“Qua nessuno si pente, compa’” dice con orgoglio da padrino uno degli emergenti del mandamento mafioso di San Mauro Castelverde, nelle Madonie. Al compare che l’ascolta con silenzioso compiacimento aggiunge: “Numero uno, perché mi voglio vantare: San Mauro è Corleone”.

I carabinieri, che intercettano quella conversazione, sanno che non è così. Non ci sono pentiti, è vero, ma ci sono imprenditori, almeno quattro, che si stanno ribellando alle pressioni della mafia e alle richieste esose di pizzo che hanno segnato il ritorno di vecchi e nuovi boss di un mandamento considerato una volta fedelissimo dei corleonesi di Totò Riina. Il risultato è il blitz che ha portato al fermo di undici indagati: i componenti del clan Farinella. Quella dei Farinella è una storica famiglia di Cosa nostra.
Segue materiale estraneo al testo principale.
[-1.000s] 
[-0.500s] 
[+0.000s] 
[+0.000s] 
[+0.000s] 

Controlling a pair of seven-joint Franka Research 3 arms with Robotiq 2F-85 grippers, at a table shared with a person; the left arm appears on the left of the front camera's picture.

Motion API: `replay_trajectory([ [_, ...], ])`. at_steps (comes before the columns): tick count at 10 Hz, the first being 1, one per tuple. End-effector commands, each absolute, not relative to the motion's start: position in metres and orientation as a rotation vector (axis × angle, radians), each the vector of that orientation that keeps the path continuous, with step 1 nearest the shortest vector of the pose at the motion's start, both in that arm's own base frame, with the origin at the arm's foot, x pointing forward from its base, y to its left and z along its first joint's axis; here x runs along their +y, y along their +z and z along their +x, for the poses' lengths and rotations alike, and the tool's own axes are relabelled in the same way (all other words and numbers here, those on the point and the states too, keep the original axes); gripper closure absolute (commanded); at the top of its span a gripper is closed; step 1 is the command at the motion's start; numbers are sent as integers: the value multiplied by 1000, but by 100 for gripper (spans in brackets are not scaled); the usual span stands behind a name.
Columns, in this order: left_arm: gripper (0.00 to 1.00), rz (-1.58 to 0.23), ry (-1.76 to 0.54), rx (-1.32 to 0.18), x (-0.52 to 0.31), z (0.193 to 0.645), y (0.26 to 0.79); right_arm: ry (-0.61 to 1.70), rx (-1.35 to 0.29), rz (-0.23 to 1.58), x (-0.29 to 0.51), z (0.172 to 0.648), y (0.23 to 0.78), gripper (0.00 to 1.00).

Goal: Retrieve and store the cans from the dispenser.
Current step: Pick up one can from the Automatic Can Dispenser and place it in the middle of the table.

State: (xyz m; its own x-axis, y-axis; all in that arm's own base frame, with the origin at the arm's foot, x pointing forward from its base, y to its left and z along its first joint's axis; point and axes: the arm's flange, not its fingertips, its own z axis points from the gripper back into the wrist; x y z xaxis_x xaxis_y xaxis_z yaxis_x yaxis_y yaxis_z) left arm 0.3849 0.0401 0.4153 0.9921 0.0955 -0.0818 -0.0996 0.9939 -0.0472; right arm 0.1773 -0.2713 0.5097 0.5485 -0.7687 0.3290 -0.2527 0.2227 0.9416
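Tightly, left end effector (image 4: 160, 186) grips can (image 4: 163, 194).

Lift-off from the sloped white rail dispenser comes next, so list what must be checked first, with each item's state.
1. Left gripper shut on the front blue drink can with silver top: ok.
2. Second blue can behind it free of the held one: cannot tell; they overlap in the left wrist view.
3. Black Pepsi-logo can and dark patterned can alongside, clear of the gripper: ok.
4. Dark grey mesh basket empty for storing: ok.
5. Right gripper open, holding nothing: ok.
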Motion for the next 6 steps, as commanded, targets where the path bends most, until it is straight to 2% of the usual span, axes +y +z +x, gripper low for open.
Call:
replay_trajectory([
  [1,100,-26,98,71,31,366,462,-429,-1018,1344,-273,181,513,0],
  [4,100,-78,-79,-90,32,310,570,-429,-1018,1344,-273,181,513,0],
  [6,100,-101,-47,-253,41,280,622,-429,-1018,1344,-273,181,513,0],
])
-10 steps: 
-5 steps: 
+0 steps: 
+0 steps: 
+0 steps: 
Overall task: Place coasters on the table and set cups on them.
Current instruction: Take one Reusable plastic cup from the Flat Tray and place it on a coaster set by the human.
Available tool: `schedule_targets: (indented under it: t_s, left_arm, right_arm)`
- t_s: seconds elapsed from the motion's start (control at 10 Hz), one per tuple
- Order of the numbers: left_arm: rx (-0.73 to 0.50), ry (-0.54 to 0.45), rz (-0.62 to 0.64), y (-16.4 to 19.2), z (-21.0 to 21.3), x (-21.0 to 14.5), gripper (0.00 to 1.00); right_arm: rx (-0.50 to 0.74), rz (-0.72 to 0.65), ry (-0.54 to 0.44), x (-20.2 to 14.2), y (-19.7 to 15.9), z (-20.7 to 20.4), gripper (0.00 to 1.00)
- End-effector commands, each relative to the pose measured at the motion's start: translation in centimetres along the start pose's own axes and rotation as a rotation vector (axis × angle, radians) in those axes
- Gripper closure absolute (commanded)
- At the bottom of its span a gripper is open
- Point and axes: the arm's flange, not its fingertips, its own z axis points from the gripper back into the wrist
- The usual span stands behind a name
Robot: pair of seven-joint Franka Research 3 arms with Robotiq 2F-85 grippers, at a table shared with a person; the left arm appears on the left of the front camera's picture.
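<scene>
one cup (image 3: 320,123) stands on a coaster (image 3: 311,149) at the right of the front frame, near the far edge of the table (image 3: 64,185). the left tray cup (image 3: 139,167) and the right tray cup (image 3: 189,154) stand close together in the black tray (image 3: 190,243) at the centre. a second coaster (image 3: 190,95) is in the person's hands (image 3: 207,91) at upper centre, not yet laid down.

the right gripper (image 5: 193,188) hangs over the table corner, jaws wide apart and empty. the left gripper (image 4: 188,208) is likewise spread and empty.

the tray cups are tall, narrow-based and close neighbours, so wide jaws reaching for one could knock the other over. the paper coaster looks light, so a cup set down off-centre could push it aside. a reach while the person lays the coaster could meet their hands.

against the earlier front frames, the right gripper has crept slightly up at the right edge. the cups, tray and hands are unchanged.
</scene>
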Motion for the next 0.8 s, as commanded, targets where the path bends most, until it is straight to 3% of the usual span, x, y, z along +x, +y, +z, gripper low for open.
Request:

Il capostipite Giuseppe è morto due anni fa in carcere dove scontava l’ergastolo. Il figlio Domenico detto Mico è tornato in libertà da qualche mese dopo un ricalcolo della pena che stava scontando nel carcere di Voghera, città nella quale è poi rimasto. E da lì teneva le fila di un agguerrito e violento gruppo ricostituito in Sicilia sotto la guida del figlio Giuseppe. La cosca si era intanto allargata con la confluenza di un altro gruppo, quello di Tusa (Messina) guidato da Giuseppe Scialabba, che si occupava soprattutto di imporre il pizzo ai commercianti e a quelli che partecipavano all’Oktoberfest di Finale di Pollina, una borgata vicino a Cefalù.

Ma il clan aveva messo gli occhi soprattutto su Francesco Lena, un imprenditore che gestisce una delle migliori aziende vinicole siciliane, l’Abbazia Santa Anastasia, con annesso resort di lusso tra Castelbuono e Cefalù. Lena è vittima di Cosa nostra, e lo sta dimostrando con le sue denunce. Ma dieci anni fa era stato arrestato con l’accusa di essere un prestanome dei boss Bernardo Provenzano, Salvatore Lo Piccolo e Antonino Rotolo.

Ma è stato assolto e gli sono stati restituiti i beni e l’azienda che gli erano stati confiscati tra le perplessità dei giudici di appello. La cosca faceva ricorso anche a metodi violenti. “Gli ho dato una testata, così gli ho spaccato il naso”, racconta uno dei gregari intercettato. Nel caso di Lena è bastato spendere il nome di Farinella.

Ora a fargli visita era il nipote ma tanti anni fa Lena aveva dovuto pagare al nonno una “sensalia” di 30 milioni, versati all’atto dell’acquisto dell’azienda. Sono storie che vengono da un passato che ritorna come quello di Orazio Sciortino, 51 anni, un ex collaboratore di Vittoria (Ragusa) ucciso in campagna con due fucilate. Pur avendo contribuito a ricostruire i rapporti tra Cosa nostra e la Stidda di Gela culminati nel 1999 con la strage di cinque persone, viveva nel giro della piccola manovalanza criminale. E qui si cerca ora la chiave del delitto che secondo gli inquirenti non sarebbe riconducibile a una matrice mafiosa.